For instance the input could be 500+400 or 400,021+213.443.
I tried Pattern.matches("[0-9],?.?+[0-9],?.?+", theequation2), but it didn't work!
I know that I have to use the method Pattern.match(regex, String), but I am not being able to find the correct regex.
Dealing with numbers can be difficult. This approach will deal with your examples, but check carefully. I also didn't do "all characters" in the middle grouping, as "all" would include numbers, so instead I assumed that finding the next non-number would be appropriate.
This Java regex handles the requirements:
"((-?)[\\d,.]+)([^\\d-]+)((-?)[\\d,.]+)"
However, there is a potential issue in the above. Consider the following:
300 - -200. The foregoing won't match that case.
Now, based upon the examples, I think the point is that one should have a valid operator. The number of math operations is likely limited, so I would whitelist the operators in the middle. Thus, something like:
"((-?)[\\d,.]+)([\\s]*[*/+-]+[\\s]*)((-?)[\\d,.]+)"
Would, I think, be more appropriate. The [*/+-] can be expanded for the power operator ^ or whatever. Now, if one is going to start adding words (such as mod) in the equation, then the expression will need to be modified.
You can see this regular expression here
In your regex you have to escape the dot \. to match it literally and escape the \+ or else it would make the ? a possessive quantifier. To match 1+ digits you have to use a quantifier [0-9]+
For your example data, you could match 1+ digits followed by an optional part which matches either a dot or a comma at the start and at the end. If you want to match 1 time any character you could use a dot.
Instead of using a dot, you could also use for example a character class [-+*] to list some operators or list what you would allow to match. If this should be the only match, you could use anchors to assert the start ^ and the end $ of the string.
\d+(?:[.,]\d+)?.\d+(?:[.,]\d+)?
In Java:
String regex = "\\d+(?:[.,]\\d+)?.\\d+(?:[.,]\\d+)?";
Regex demo
That would match:
\d+(?:[.,]\d+)? 1+ digits followed by an optional part that matches . or , followed by 1+ digits
. Match any character (Use .+) to repeat 1+ times
Same as the first pattern

How to validate dash-separated values using regex?

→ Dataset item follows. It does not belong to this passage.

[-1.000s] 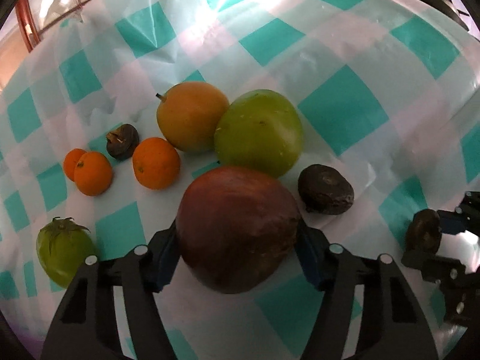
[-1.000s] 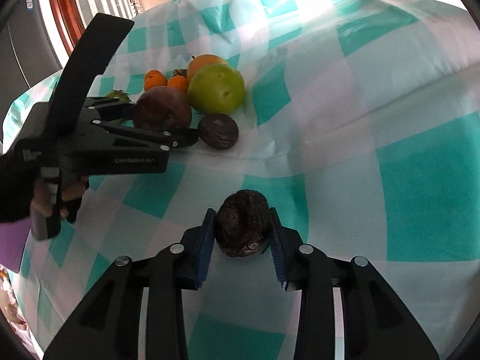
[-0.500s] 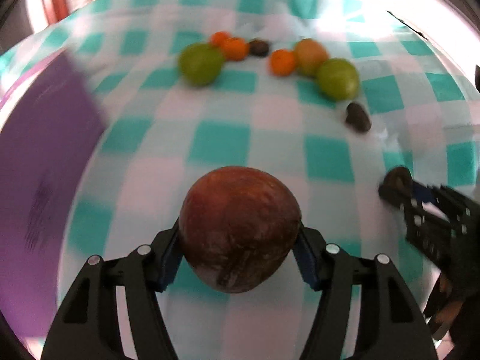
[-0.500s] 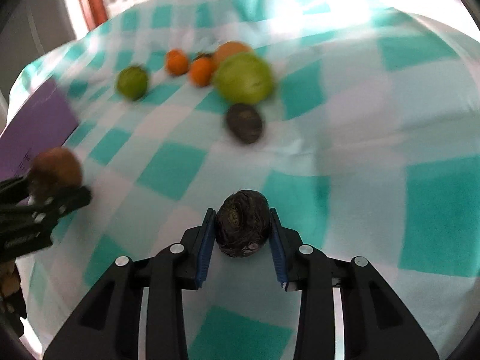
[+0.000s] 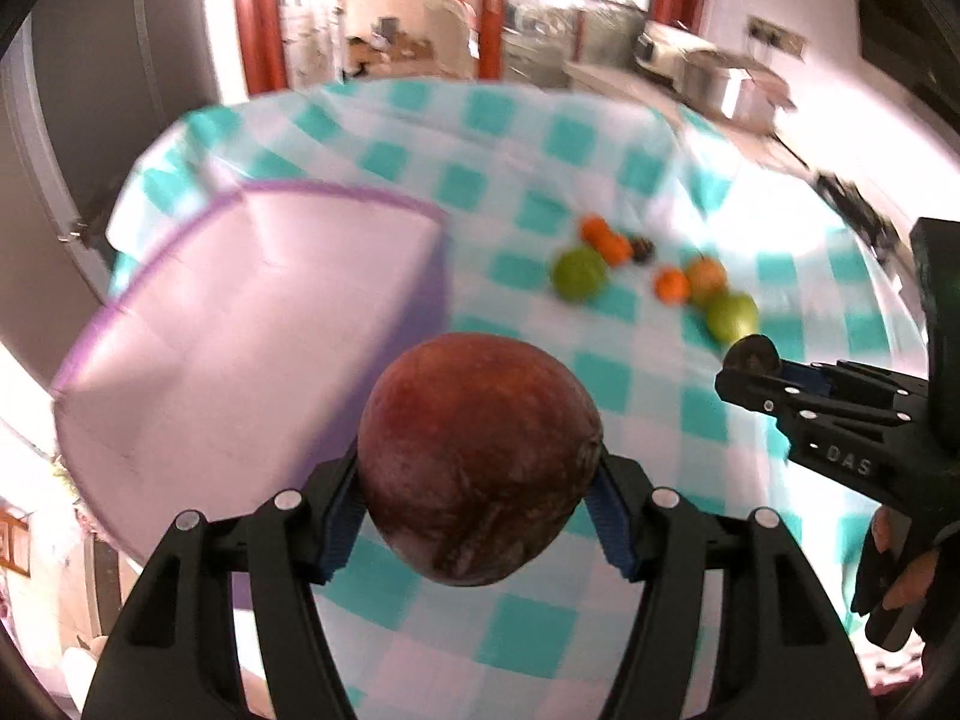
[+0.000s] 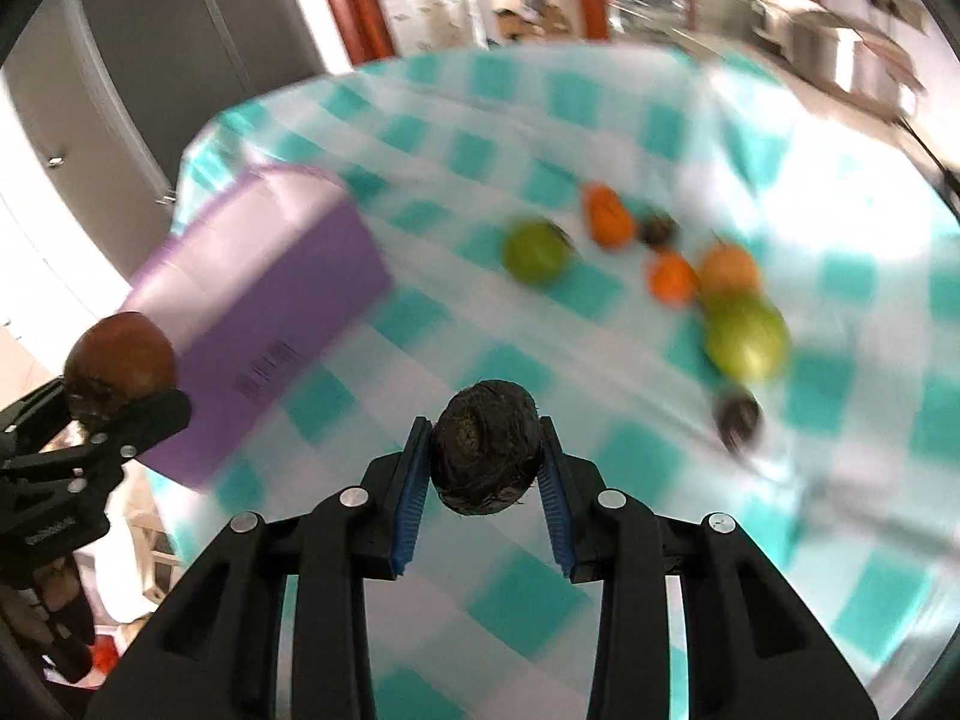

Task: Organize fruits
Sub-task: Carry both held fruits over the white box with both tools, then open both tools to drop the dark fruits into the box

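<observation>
Both grippers lifted off cloth, left fingers [image 5: 477,531] pinching reddish-brown fruit [image 5: 480,456], right fingers [image 6: 483,507] pinching dark wrinkled fruit [image 6: 486,456]

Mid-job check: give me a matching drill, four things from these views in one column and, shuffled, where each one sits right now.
Things:
1. large reddish-brown fruit
2. small dark wrinkled fruit
3. purple box
4. large green fruit

Places:
A. lying on the checked tablecloth among the loose fruit
B. clamped in the right gripper
C. standing on the table's left side, its top open
D. clamped in the left gripper

Pairs: 1-D, 2-B, 3-C, 4-A
</observation>
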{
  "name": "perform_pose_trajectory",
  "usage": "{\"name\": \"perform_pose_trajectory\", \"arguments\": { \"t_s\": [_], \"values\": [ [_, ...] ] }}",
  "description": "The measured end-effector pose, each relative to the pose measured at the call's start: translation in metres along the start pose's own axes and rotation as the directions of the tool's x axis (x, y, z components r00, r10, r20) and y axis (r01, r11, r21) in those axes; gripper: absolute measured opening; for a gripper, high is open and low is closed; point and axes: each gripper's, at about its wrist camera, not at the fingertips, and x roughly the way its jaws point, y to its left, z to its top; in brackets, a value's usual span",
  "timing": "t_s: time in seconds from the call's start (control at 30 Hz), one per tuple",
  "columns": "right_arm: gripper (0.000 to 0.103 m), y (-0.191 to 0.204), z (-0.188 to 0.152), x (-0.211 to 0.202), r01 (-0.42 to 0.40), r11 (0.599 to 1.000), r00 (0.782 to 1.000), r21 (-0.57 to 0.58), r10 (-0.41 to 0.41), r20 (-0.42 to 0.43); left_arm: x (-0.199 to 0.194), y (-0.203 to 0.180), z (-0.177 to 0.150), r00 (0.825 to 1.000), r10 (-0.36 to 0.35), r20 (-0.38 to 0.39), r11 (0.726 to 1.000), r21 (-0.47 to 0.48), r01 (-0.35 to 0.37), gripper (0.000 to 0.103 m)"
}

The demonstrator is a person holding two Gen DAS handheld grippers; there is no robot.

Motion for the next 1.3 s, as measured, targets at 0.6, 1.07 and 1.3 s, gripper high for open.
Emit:
{"name": "perform_pose_trajectory", "arguments": {
  "t_s": [0.6,1.07,1.3],
  "values": [
    [0.035,0.190,0.098,0.090,-0.113,0.972,0.989,-0.208,0.091,-0.114,0.042,0.179,0.027,0.983,0.146,-0.112,0.989,0.045,-0.142,0.064],
    [0.035,0.215,0.085,0.224,-0.019,0.969,0.887,-0.246,-0.097,-0.451,0.137,0.222,0.025,0.917,0.073,-0.393,0.986,0.166,-0.008,0.064],
    [0.040,0.213,0.078,0.233,-0.013,0.973,0.871,-0.230,-0.102,-0.481,0.152,0.219,0.019,0.866,0.057,-0.497,0.981,0.190,0.045,0.065]
  ]
}}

I have a string with digits and separators.
The digits may either be separated by a comma or a hyphen. But there may never be two digits that are both separated by hyphens without a comma in between.
Example:
valid: 123,12,2,1-3,1,1-3,1
invalid: 123,12,2,1-3,1,1-3-5,1
I have a regex that almost works, except it does not detect those 1-3-5 invalid lines.
How can I improve the following?
^([0-9])+((,|-)[0-9]+)*$
You can decompose your input:
normal: one or more digits, optionally followed by a dash then one or more digits;
special: a comma.
The regex for the normal case can be written as \d+(?:-\d+)?; for the special case, this is simply ,.
Applying the normal* (special normal*)* pattern, and adding anchors and quantifiers, we have:
^\d+(?:-\d+)?(,\d+(?:-\d+)?)*$
Here's a solution:
^(?:\d+(?:-\d+)?(?:,|$))+$
Demo
Explanation: Match a number, optionally followed by a dash and another number, then match either a comma or the end of the string. And repeat.
You can add condition using look-around which will search for -digits- so your regex can look like:
^(?!.*-\\d+-)[0-9]+([,-][0-9]+)*$
^^^^^^^^^^^^-negative look-ahead, match will fail if there is any -digits- in your string

Constructing a specific regex

I want to make a regular expression in Java, with the next criteria:
Length: 10 characters exactly. Not more, not less.
Can accept any character between A-Z (only uppercase letters) and between digits 0-9.
Can accept only one dash character '-' in any position. It cannot accept any other characters, strictly only one dash.
EXAMPLES:
ABCD-12345
F-01234GHK
09-PL89GG5
LJ8U9N3-Y2
PLN86D4V-1
I have been making tries with regex of my own invention, some regular expressions that are close to the result I want, but with no success.
Do I have to combine two regular expressions?
Please, help me to get rid of this issue.... and thanks in advance!!!
I think you need lookahead (which is a way of combining two regular expressions, sort of).
^(?!.*-.*-)[A-Z0-9-]{10}$
The second part will match 10 characters that are A-Z, 0-9, or dash; the first part is negative lookahead that will reject a pattern that has two dashes in it.
You can use this:
^(?![^-]*+-[^-]*+-)[A-Z0-9-]{10}$
Note: If you use the matches method you can remove anchors.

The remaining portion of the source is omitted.